Extract every line below, verbatim.

SOURCE DATA:
%%
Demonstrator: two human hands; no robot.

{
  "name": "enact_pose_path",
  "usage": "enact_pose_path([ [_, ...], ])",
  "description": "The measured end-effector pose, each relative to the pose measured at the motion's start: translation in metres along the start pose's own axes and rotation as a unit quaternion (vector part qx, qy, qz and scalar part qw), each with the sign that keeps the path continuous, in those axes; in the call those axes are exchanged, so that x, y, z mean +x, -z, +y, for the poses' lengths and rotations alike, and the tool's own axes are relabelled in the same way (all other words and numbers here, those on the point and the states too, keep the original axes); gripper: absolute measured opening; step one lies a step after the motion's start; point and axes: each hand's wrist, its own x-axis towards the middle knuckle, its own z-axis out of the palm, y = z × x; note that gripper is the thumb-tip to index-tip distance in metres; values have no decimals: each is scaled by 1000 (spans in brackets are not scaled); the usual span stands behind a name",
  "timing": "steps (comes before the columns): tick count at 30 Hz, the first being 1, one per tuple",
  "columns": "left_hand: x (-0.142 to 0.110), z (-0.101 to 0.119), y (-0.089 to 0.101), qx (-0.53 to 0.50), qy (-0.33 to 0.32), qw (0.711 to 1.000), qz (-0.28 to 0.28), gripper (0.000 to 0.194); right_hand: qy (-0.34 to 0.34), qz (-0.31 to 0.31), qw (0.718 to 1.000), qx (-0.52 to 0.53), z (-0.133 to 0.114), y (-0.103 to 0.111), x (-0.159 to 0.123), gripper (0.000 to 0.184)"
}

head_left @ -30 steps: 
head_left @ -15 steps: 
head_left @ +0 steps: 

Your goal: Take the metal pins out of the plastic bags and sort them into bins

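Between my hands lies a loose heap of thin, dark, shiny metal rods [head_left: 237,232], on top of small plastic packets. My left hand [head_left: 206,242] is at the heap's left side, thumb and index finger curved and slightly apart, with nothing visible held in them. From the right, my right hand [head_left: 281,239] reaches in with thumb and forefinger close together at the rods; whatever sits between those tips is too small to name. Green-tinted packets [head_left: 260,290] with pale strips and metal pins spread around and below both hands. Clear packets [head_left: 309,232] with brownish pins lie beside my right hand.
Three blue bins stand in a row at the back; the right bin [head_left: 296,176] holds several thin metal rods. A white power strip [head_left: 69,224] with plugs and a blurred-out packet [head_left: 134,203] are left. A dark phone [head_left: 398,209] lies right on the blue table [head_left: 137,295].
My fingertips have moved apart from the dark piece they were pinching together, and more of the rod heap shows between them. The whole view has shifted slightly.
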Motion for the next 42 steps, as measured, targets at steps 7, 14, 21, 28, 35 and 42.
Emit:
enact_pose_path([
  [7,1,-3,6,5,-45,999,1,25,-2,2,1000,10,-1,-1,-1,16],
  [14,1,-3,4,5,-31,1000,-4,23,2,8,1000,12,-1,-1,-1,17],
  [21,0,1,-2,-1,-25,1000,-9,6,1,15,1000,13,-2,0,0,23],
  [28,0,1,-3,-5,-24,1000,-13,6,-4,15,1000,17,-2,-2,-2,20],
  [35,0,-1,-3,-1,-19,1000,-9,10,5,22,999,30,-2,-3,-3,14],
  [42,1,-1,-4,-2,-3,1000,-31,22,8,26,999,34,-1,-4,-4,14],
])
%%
RESULT BELOW:
Demonstrator: two human hands; no robot.

{
  "name": "enact_pose_path",
  "usage": "enact_pose_path([ [_, ...], ])",
  "description": "The measured end-effector pose, each relative to the pose measured at the motion's start: translation in metres along the start pose's own axes and rotation as a unit quaternion (vector part qx, qy, qz and scalar part qw), each with the sign that keeps the path continuous, in those axes; in the call those axes are exchanged, so that x, y, z mean +x, -z, +y, for the poses' lengths and rotations alike, and the tool's own axes are relabelled in the same way (all other words and numbers here, those on the point and the states too, keep the original axes); gripper: absolute measured opening; step one lies a step after the motion's start; point and axes: each hand's wrist, its own x-axis towards the middle knuckle, its own z-axis out of the palm, y = z × x; note that gripper is the thumb-tip to index-tip distance in metres; values have no decimals: each is scaled by 1000 (spans in brackets are not scaled); the usual span stands behind a name",
  "timing": "steps (comes before the columns): tick count at 30 Hz, the first being 1, one per tuple",
  "columns": "left_hand: x (-0.142 to 0.110), z (-0.101 to 0.119), y (-0.089 to 0.101), qx (-0.53 to 0.50), qy (-0.33 to 0.32), qw (0.711 to 1.000), qz (-0.28 to 0.28), gripper (0.000 to 0.194); right_hand: qy (-0.34 to 0.34), qz (-0.31 to 0.31), qw (0.718 to 1.000), qx (-0.52 to 0.53), z (-0.133 to 0.114), y (-0.103 to 0.111), x (-0.159 to 0.123), gripper (0.000 to 0.184)"
}

head_left @ -30 steps: 
head_left @ -15 steps: 
head_left @ +0 steps: 

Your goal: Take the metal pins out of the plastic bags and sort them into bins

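Between my hands lies a loose heap of thin, dark, shiny metal rods [head_left: 237,232], on top of small plastic packets. My left hand [head_left: 206,242] is at the heap's left side, thumb and index finger curved and slightly apart, with nothing visible held in them. From the right, my right hand [head_left: 281,239] reaches in with thumb and forefinger close together at the rods; whatever sits between those tips is too small to name. Green-tinted packets [head_left: 260,290] with pale strips and metal pins spread around and below both hands. Clear packets [head_left: 309,232] with brownish pins lie beside my right hand.
Three blue bins stand in a row at the back; the right bin [head_left: 296,176] holds several thin metal rods. A white power strip [head_left: 69,224] with plugs and a blurred-out packet [head_left: 134,203] are left. A dark phone [head_left: 398,209] lies right on the blue table [head_left: 137,295].
My fingertips have moved apart from the dark piece they were pinching together, and more of the rod heap shows between them. The whole view has shifted slightly.
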Motion for the next 42 steps, as measured, targets at steps 7, 14, 21, 28, 35 and 42.
Emit:
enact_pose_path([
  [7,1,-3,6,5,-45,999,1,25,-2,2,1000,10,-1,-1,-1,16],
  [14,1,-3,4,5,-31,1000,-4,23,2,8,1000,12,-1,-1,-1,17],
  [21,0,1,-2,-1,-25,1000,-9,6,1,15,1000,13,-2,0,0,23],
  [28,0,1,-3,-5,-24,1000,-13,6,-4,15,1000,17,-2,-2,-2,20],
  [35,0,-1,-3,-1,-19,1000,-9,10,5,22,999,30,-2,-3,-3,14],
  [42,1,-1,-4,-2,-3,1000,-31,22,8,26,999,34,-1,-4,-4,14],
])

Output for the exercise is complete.